AI, geopolitical, and climate-based emerging risks highlighted in WEF Report and RIMS Riskworld event

Global, emerging risk barometers showcase risk managers’ concerns in new tech, geopolitics and climate-based forces.

The World Economic Forum’s Global Risk Report 2024 clearly documents the significant, emerging risks facing corporations globally. And conference attendees at the annual Riskworld conference put on by trade association RIMS this week in San Diego heard about them more substantively from experts in a number of business, government, nonprofit and academic fields.

For its part, the WEF Report lists the following risk as being top of mind for business leaders in 2024:

  • Rapidly accelerating technological change. No longer requiring a niche skill set, easy-to-use interfaces to large-scale artificial intelligence (AI) models have already enabled an explosion in falsified information and so-called ‘synthetic’ content, from sophisticated voice cloning to counterfeit websites. To combat growing risks, governments are beginning to roll out new and evolving regulations to target both hosts and creators of online disinformation and illegal content. Generally, however, the speed and effectiveness of regulation is unlikely to match the pace of development, the authors state.
  • The climate crisis is affecting companies’ access to supplies and affecting the costs of goods and services, which thereby have significant downstream effects on consumers and smaller businesses. So far, climate-change adaptation efforts and resources are falling short of the type, scale and intensity of climate-related events taking place, putting pressure on somewhat competing stakeholders to truly find workable solutions.
  • Underlying geopolitical tensions combined with the eruption of active hostilities in multiple regions is contributing to an unstable global order characterized by polarizing narratives, eroding trust and insecurity.
  • Persistently elevated inflation and interest rates and continued economic uncertainty in much of the world are leaving many people without avenues for buying a home or even making ends meet.

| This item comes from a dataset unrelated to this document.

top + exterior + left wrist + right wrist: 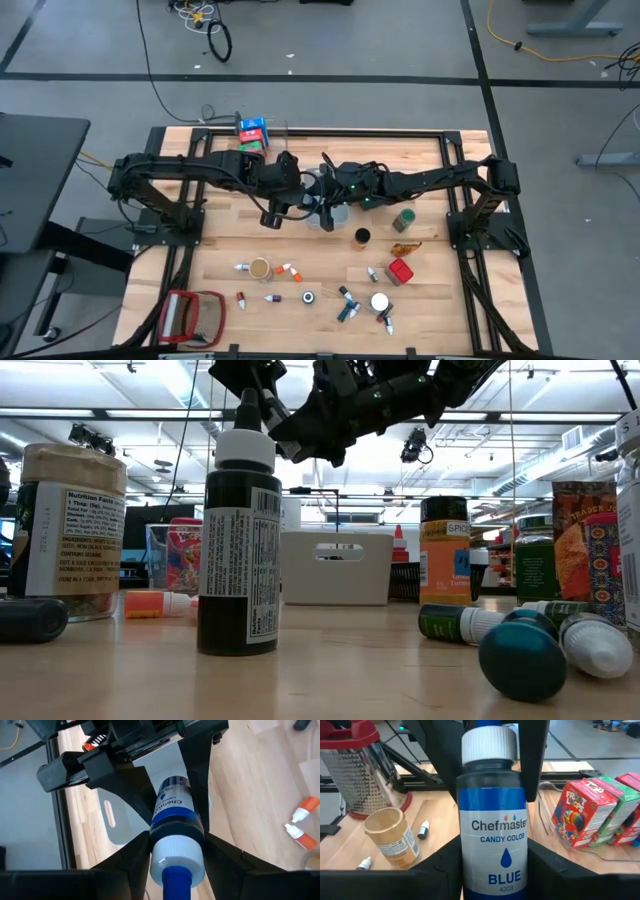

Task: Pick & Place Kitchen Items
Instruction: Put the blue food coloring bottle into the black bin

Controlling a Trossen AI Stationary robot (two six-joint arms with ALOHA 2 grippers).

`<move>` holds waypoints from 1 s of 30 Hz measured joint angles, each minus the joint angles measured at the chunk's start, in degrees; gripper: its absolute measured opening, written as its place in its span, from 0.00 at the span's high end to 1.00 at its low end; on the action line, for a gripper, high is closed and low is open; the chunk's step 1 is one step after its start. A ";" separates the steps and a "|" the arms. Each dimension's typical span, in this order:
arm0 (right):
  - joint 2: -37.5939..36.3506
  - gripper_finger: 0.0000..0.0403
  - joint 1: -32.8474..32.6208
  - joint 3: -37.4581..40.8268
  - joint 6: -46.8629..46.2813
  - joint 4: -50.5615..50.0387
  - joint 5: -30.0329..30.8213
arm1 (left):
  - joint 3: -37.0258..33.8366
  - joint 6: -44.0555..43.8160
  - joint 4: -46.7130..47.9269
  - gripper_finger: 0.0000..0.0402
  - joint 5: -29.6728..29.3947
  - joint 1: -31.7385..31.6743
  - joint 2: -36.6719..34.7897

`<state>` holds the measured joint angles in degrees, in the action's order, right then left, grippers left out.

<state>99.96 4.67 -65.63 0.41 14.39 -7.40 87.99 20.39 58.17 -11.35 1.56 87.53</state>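
Note:
A blue Chefmaster candy-colour bottle (492, 840) with a white cap is held in the air between both grippers over the middle of the table. My left gripper (176, 845) is shut on its cap end, and my right gripper (492, 851) is shut on its labelled body. In the high view the two grippers (305, 195) (335, 190) meet tip to tip above a grey bin (322, 215) and hide the bottle. Other kitchen items stand or lie on the near half of the table, among them a tan jar (260, 268) and a red carton (400, 271). My left gripper pinches the bottle's white cap (161, 854) between its two fingers. It comes from the table's left, with the fingers lying along the bottle past its blue nozzle. The bottle is lifted clear of the table. My right gripper pinches the lower part of the labelled body (467, 865) between its two fingers. It comes from the table's right at the base end, fingers along the bottle. The cap end points away from it into the other gripper.
A clear bin with coloured cartons (253, 133) sits at the far edge. A red-framed grater (190, 315) lies at the near left corner. Small bottles and tins (350, 300) are scattered near the near edge. A dark bottle (240, 550) stands close in the low view.

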 joint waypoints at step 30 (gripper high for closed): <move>-1.13 0.60 0.20 -0.02 0.10 -8.55 9.07 | -0.02 -3.82 0.24 0.38 -12.01 -0.16 -5.79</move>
<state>98.83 4.86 -65.65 0.51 5.84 1.67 87.96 16.57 58.40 -23.36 1.40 81.74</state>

The impact of AI developments

There are significant productivity benefits and breakthroughs in fields as diverse as healthcare, education, finance and climate change that can come from the creation of new AI tools. But the authors stress that market concentration and national security incentives could constrain the scope of the important guardrails needed with AI development to rein in the novel risks that will arise from self-improving generative AI models.

Private sector-led development of a powerful dual use (both civilian and military) technology makes regulatory guardrails even more essential, they note.

Technological advances will open new markets and allow crime networks to spread as well, they say. More specifically, as advances in technology break down barriers to entry – borders, languages, skill sets – they open alternate revenue streams to bad actors, particularly in the cyber domain, and allow transnational criminal networks to spread.

The authors note that the countering the spread of misinformation and disinformation requires a balancing act that national governments could get wrong.

Given the inability to rein in abuses of new technology and given open access to increasingly sophisticated versions of them and people’s insecurities about their economic situations and decreasing trust in public institutions, the report concludes that misinformation and disinformation may radically disrupt electoral processes in several economies over the next two years. And they say new classes of crimes will also proliferate, such as non-consensual deepfake imagery and video or stock-market manipulation.

The authors note that countering the spread of misinformation and disinformation requires a balancing act that national governments could get wrong. There is a risk that some governments will act too slowly, facing a trade-off between preventing misinformation and protecting free speech, while repressive governments could use enhanced regulatory control to erode human rights.

About 10,000 risk managers and experts met last week in San Diego for the annual RIMS Riskworld conference to discuss the industry’s most pressing issues, from generative AI and geopolitical tension to punishing climate events, basically the items and issues enumerated above. As they noted in their remarks, businesses’ risk managers are in a perpetual state of growth. 

Some great quotes the WSJ team assembled from the event:

Reid Sawyer, head of US cyber risk at Marsh:

“The questions that are really coming up with our clients right now that we weren’t hearing a year ago on this are on truly appreciating the liability associated with AI.

“Whether that’s IP infringement because the training data is from a third party, or whether the training data might be bad and you’re making bad decisions off of that. I don’t think there’s enough discussion about those sets of risks.” 

Lauren Finnis, head of commercial lines insurance consulting and technology for No. America at WTW:

“A lot of organizations are in various states of transitioning to cloud computing and various sources of how they structure their data.

“To really maximize the impact of gen AI, you need to have quality data in large quantities that’s easily accessible. For many organizations, that is a risk because they are trying to do all these applications while trying to navigate a data journey.”

Adrian Cox, CEO at Beasley:

“We saw how vulnerable supply chains can be to a shock. Insurers are being more careful about the size of political risk they’ll take in and around China and Taiwan. Political risk insurance can be written for up to 10 years.

“Writing an insurance policy for 10 years in Taiwan is a slightly different matter than it might have been a decade ago when the geopolitical situation didn’t seem quite as precarious.”